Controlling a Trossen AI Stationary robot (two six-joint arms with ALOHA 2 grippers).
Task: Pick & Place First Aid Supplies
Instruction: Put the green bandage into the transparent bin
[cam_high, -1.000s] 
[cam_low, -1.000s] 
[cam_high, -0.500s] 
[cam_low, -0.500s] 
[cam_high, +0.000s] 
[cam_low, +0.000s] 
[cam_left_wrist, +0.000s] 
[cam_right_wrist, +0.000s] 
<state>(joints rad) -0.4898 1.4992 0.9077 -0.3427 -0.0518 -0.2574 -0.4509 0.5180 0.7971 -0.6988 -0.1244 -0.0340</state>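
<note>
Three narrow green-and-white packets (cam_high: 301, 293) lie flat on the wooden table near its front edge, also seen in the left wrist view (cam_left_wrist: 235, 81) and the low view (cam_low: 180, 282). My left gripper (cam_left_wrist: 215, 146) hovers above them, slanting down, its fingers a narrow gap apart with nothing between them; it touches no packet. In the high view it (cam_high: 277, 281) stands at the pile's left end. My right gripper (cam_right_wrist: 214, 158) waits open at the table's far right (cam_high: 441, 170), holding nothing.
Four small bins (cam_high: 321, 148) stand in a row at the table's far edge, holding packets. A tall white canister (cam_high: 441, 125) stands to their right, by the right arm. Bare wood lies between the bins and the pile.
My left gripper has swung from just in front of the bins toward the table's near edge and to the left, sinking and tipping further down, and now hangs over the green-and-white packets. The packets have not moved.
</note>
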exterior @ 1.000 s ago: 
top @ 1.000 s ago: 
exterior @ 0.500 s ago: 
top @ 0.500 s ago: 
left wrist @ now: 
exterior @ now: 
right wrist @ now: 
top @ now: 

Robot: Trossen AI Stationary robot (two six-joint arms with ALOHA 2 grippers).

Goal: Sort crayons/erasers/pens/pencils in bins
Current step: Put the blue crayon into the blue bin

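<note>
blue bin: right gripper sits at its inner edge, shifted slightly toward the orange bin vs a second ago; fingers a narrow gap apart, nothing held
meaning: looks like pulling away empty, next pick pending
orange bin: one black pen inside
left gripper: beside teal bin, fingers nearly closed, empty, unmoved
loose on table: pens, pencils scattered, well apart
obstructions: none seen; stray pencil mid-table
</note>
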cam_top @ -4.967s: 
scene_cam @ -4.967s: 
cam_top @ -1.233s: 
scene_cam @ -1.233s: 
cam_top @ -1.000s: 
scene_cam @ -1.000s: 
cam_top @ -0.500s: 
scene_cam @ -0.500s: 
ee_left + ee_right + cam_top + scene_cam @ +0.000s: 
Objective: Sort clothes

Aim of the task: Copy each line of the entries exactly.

Exercise result:
Controlling a Trossen AI Stationary robot (two six-joint arms with ALOHA 2 grippers).
Task: Pick & Place First Aid Supplies
Instruction: Put the green bandage into the transparent bin
[cam_high, -1.000s] 
[cam_low, -1.000s] 
[cam_high, -0.500s] 
[cam_low, -0.500s] 
[cam_high, +0.000s] 
[cam_low, +0.000s] 
[cam_left_wrist, +0.000s] 
[cam_right_wrist, +0.000s] 
<state>(joints rad) -0.4898 1.4992 0.9077 -0.3427 -0.0518 -0.2574 -0.4509 0.5180 0.7971 -0.6988 -0.1244 -0.0340</state>
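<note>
Three narrow green-and-white packets (cam_high: 301, 293) lie flat on the wooden table near its front edge, also seen in the left wrist view (cam_left_wrist: 235, 81) and the low view (cam_low: 180, 282). My left gripper (cam_left_wrist: 215, 146) hovers above them, slanting down, its fingers a narrow gap apart with nothing between them; it touches no packet. In the high view it (cam_high: 277, 281) stands at the pile's left end. My right gripper (cam_right_wrist: 214, 158) waits open at the table's far right (cam_high: 441, 170), holding nothing.
Four small bins (cam_high: 321, 148) stand in a row at the table's far edge, holding packets. A tall white canister (cam_high: 441, 125) stands to their right, by the right arm. Bare wood lies between the bins and the pile.
My left gripper has swung from just in front of the bins toward the table's near edge and to the left, sinking and tipping further down, and now hangs over the green-and-white packets. The packets have not moved.
</note>
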exterior @ 1.000 s ago: 
top @ 1.000 s ago: 
exterior @ 0.500 s ago: 
top @ 0.500 s ago: 
left wrist @ now: 
exterior @ now: 
right wrist @ now: 
top @ now: 

Robot: Trossen AI Stationary robot (two six-joint arms with ALOHA 2 grippers).

Goal: Sort crayons/erasers/pens/pencils in bins
Current step: Put the blue crayon into the blue bin

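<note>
blue bin: right gripper sits at its inner edge, shifted slightly toward the orange bin vs a second ago; fingers a narrow gap apart, nothing held
meaning: looks like pulling away empty, next pick pending
orange bin: one black pen inside
left gripper: beside teal bin, fingers nearly closed, empty, unmoved
loose on table: pens, pencils scattered, well apart
obstructions: none seen; stray pencil mid-table
</note>
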cam_top @ -4.967s: 
scene_cam @ -4.967s: 
cam_top @ -1.233s: 
scene_cam @ -1.233s: 
cam_top @ -1.000s: 
scene_cam @ -1.000s: 
cam_top @ -0.500s: 
scene_cam @ -0.500s: 
ee_left + ee_right + cam_top + scene_cam @ +0.000s: 
Objective: Sort clothes

There is no more to the output, and the exercise is done.